Many authors have agreed that, to become a great writer, you must read. Chris Bradford argues that reading is "vital to fill that well of creativity within you. Otherwise you'll simply run out of words and ideas."

There are, of course, practical reasons for this advice; following it can expand your vocabulary, spark your imagination, or teach you the mechanics of fiction writing. However, learning through reading is also relevant to daily life.

Although you can read for entertainment, you can also read to actively better yourself—to learn about new topics, exercise your imagination, or empathize with other people's experiences. Reading about the world acquaints you with knowledge and perspectives you might not have encountered otherwise. Whether or not you intend to write your own story, reading is an important tool for educating yourself and understanding more about the world.

2. Express yourself.

"Start telling the stories that only you can tell, because there'll always be better writers than you and there'll always be smarter writers than you. There will always be people who are much better at doing this or doing that—but you are the only you." ― Neil Gaiman

Another writing lesson that we can apply to daily life is the importance of expressing individuality. We each have our own unique story and set of perspectives. Yet we tend to fear being ourselves, so we try to copy the decisions, attitudes, or actions of others.

This is particularly true for writers who try to imitate the style of successful authors, only to discover that their writing is generic and soulless.

As Anne Rice argues, "The world is crying for new writing. It is crying for fresh and original voices and new characters and new stories. If you won't write the classics of tomorrow, well, we will not have any." The advice to "write your own story" can be taken literally, but it can also be taken as a metaphor for living your own life.

3. Allow yourself to make mistakes.

"Teach yourself by your own mistakes; people learn only by error." ― William Faulkner

If you're a perfectionist, this writing lesson probably sets your teeth on edge. But don't fool yourself; if you don't allow yourself to make mistakes, you'll never learn from them. This will rob you of personal growth.

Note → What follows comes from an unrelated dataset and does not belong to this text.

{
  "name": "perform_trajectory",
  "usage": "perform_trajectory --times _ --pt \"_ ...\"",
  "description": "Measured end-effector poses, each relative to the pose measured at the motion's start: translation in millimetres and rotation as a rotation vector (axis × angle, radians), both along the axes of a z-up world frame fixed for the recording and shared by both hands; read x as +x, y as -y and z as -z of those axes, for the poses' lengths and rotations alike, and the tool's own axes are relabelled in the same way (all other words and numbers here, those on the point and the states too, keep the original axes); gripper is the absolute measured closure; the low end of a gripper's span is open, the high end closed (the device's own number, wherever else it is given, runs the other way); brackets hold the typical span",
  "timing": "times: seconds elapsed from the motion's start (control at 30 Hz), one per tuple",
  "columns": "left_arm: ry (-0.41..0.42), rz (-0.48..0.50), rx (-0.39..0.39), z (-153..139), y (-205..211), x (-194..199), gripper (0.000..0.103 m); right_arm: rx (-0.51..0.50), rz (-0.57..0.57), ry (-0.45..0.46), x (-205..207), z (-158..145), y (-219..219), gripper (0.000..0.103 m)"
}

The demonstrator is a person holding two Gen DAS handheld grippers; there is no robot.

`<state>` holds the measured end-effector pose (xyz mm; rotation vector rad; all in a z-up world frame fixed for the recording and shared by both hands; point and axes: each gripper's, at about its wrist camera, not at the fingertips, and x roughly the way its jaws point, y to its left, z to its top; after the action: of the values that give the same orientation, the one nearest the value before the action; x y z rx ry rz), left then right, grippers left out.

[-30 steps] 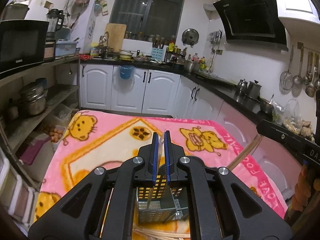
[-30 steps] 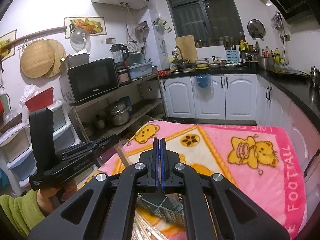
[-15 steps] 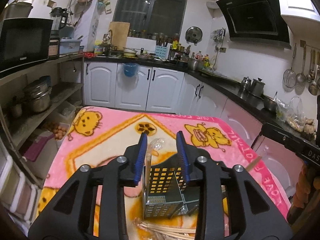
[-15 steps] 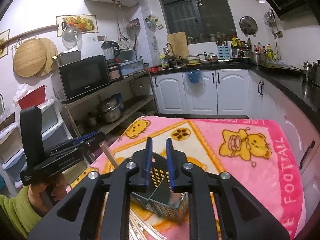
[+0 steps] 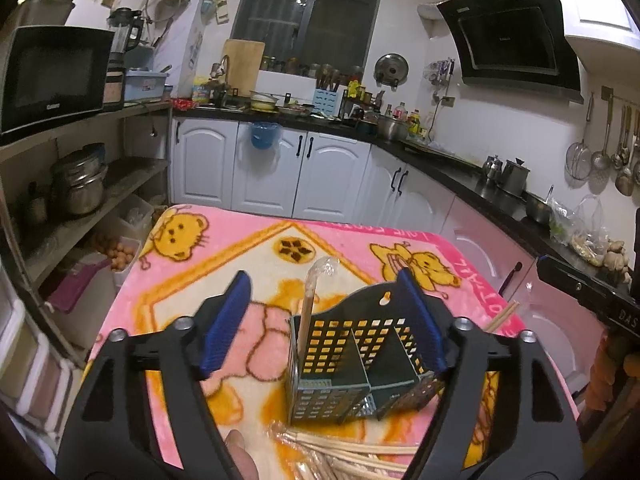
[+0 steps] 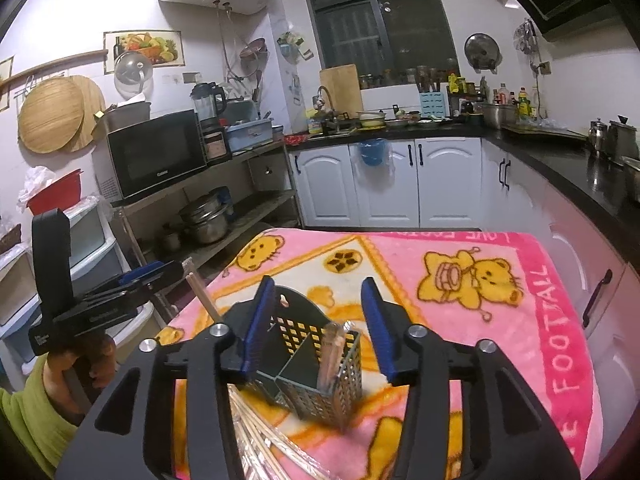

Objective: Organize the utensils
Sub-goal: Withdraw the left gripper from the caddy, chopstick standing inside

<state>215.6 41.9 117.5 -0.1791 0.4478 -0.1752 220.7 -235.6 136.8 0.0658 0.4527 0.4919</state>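
A dark perforated utensil holder [image 5: 352, 364] with several compartments stands on the pink bear blanket [image 5: 256, 256]. A plastic-wrapped pair of chopsticks [image 5: 310, 304] stands upright in its left compartment. My left gripper [image 5: 324, 320] is open and empty above the holder. In the right wrist view the holder [image 6: 316, 376] holds another wrapped pair [image 6: 332, 352]. My right gripper [image 6: 318, 328] is open and empty over it. A pile of wrapped chopsticks [image 5: 344, 458] lies on the blanket in front of the holder, also in the right wrist view [image 6: 264, 436].
The table's edges drop to the floor on all sides. A shelf with pots [image 5: 80, 188] and a microwave [image 5: 52, 76] stands left. White cabinets [image 5: 280, 172] and a black counter [image 5: 480, 184] run behind and right. The other gripper [image 6: 92, 300] appears at left.
Both grippers went from shut to wide open. Each let go of a wrapped pair of chopsticks, which now stand in the holder. Both grippers rose and drew back a little.
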Motion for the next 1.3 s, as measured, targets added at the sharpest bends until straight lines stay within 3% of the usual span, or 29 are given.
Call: perform_trajectory --times 0.07,0.13,0.33,0.87,1.3 --pt "-0.007 0.005 -0.014 2.4 -0.3 -2.4 0.021 -0.004 0.008 0.003 -3.9 1.9 1.9 0.053" --pt "-0.012 0.006 -0.014 4.6 -0.6 -4.8 0.019 -0.008 0.013 0.007 -7.9 4.6 3.4 0.048" --pt "-0.015 0.005 -0.009 9.6 3.2 -15.0 0.011 -0.021 0.020 0.006 -19.9 13.0 5.7 0.043" --pt "-0.045 -0.024 -0.022 28.4 -8.8 -33.4 0.011 -0.051 0.002 -0.009 -52.3 33.5 5.7 0.042" --pt "-0.094 -0.040 -0.044 51.6 -13.5 -43.6 0.011 -0.069 -0.016 -0.072 -64.6 61.0 2.8 0.042"
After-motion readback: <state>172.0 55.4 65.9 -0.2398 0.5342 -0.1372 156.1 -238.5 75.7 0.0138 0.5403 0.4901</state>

Writers know what it's like to seek perfection, but they also know the importance of letting themselves fail occasionally. Since it's pretty much impossible to create something new without making mistakes, a little tolerance for error is not only permissible but also necessary. Author Joshua Wolf Shenk once said, "The old writer's rule applies: Have the courage to write badly." Why not have the courage to live imperfectly.

4. Be honest.

"…Write your story as it needs to be written. Write it honestly, and tell it as best you can." — Neil Gaiman

Whether in writing or in daily interactions, honesty is compelling. Beloved children's book author Madeleine L'Engle advises new authors to "keep an honest, unpublishable journal that nobody reads, nobody but you. [J]ust put down what you think about life, what you think about things, what you think is fair, and what you think is unfair."

Reflecting honestly about yourself and others helps authors to engage with ideas more deeply, which allows them to write compelling words that ring true.

Being honest is a challenge that everyone faces, but you can learn how to live more openly by writing in the same way.

5. Be open to—yet critical of—criticism.

"Advice to young writers? Always the same advice: learn to trust our own judgment, learn inner independence, learn to trust that time will sort the good from the bad―including your own bad." ― Doris Lessing

Criticism, like honesty, is often a bitter pill to swallow. For authors, negative feedback is a necessary evil. Roddy Doyle advises authors to be flexible enough to "change [their] mind[s]. Good ideas are often murdered by better ones." The willingness to receive criticism and let go of your original preconceptions can be both painful and rewarding.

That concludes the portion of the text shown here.